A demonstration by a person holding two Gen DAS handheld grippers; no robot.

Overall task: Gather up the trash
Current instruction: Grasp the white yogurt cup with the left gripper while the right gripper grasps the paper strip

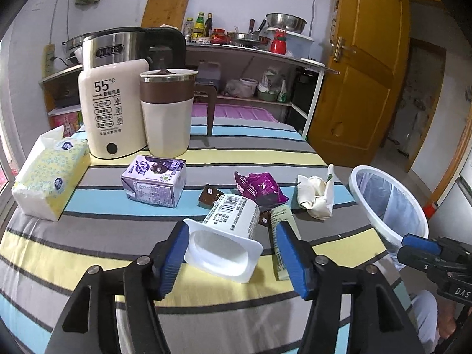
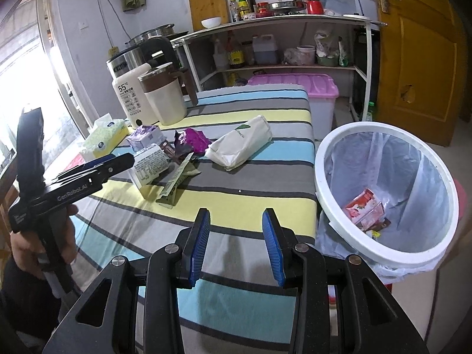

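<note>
White plastic yogurt cup (image 1: 228, 233) lies tipped on the striped table (image 1: 88, 236), framed by spread blue jaws.

The left gripper (image 1: 231, 258) is released, its jaws flanking the cup's open mouth, neither clearly pressing it. Just beside the cup lie a green wrapper (image 1: 283, 236), a purple packet (image 1: 261, 187) and a cream pouch (image 1: 315, 196). The right gripper (image 2: 236, 249) hovers with jaws apart, empty, near the lined white bin (image 2: 324, 159) holding a red carton (image 2: 365, 208).
</note>
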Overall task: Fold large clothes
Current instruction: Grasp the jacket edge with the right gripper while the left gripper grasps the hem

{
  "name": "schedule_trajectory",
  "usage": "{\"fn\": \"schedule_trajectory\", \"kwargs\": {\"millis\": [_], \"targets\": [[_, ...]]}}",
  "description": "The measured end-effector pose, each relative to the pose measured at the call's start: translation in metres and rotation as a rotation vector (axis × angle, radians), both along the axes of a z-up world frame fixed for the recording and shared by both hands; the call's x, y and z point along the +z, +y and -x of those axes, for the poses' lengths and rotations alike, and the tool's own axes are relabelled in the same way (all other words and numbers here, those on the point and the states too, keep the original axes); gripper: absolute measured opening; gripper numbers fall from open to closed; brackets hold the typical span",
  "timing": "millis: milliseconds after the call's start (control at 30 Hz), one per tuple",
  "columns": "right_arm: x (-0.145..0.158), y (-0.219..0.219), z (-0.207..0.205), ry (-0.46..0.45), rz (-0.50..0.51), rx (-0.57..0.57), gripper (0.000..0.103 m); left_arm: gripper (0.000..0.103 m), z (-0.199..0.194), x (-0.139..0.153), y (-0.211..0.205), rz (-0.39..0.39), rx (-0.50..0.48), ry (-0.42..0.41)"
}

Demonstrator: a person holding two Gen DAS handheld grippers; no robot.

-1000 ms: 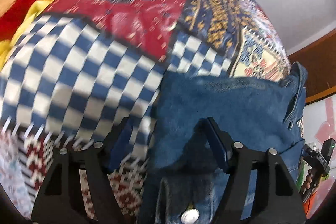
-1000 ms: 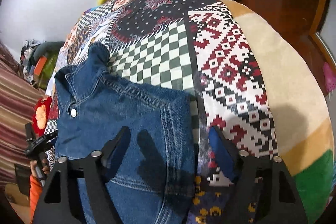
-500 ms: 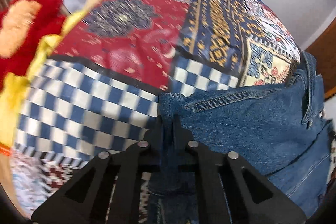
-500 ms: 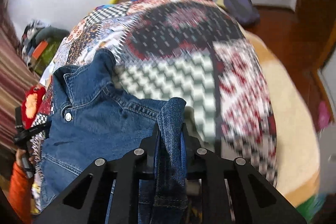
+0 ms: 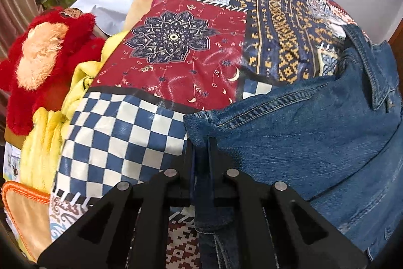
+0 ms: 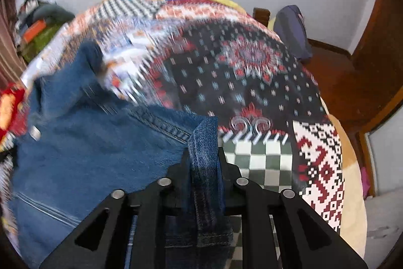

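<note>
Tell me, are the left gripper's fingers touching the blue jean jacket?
Touching. The left wrist view shows the left gripper with its fingers closed tight on a fold of the denim jacket, no gap between them.

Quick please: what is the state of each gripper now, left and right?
Left gripper: closed, pinching an edge of the denim jacket.
Right gripper: closed, pinching a fold of the same jacket.

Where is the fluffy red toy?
In the left wrist view, the red plush toy sits at the far left, beside the yellow blanket at the patchwork quilt's edge.
</note>
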State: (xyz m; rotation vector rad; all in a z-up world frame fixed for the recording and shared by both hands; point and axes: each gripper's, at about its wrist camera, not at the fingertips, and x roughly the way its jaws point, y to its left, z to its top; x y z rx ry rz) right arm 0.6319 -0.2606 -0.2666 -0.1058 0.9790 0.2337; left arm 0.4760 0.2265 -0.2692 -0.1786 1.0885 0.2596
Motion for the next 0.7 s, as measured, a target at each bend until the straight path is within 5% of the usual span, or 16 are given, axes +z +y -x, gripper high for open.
{"fn": "schedule_trajectory", "kwargs": {"millis": [267,333,367,400,700], "targets": [[-0.012,0.006,0.003,0.002,0.081,0.017,0.018,0.012,0.002,-0.004,-0.004,-0.035,-0.014,-0.005],[-0.012,0.008,0.005,-0.014,0.143,0.003,0.042,0.013,0.003,-0.004,-0.006,-0.042,-0.019,0.006],[-0.012,0.009,0.005,-0.040,0.197,-0.016,0.066,0.014,0.004,-0.004,-0.006,-0.044,-0.020,0.012],[-0.012,0.008,0.007,-0.065,0.241,-0.031,0.074,0.015,0.006,-0.004,-0.008,-0.043,-0.019,0.021],[0.022,-0.017,0.045,-0.021,0.152,-0.013,0.074,0.025,0.037,0.021,-0.031,-0.040,-0.043,0.019]]}}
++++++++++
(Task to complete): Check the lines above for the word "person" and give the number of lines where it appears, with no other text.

(Solution to this problem): 2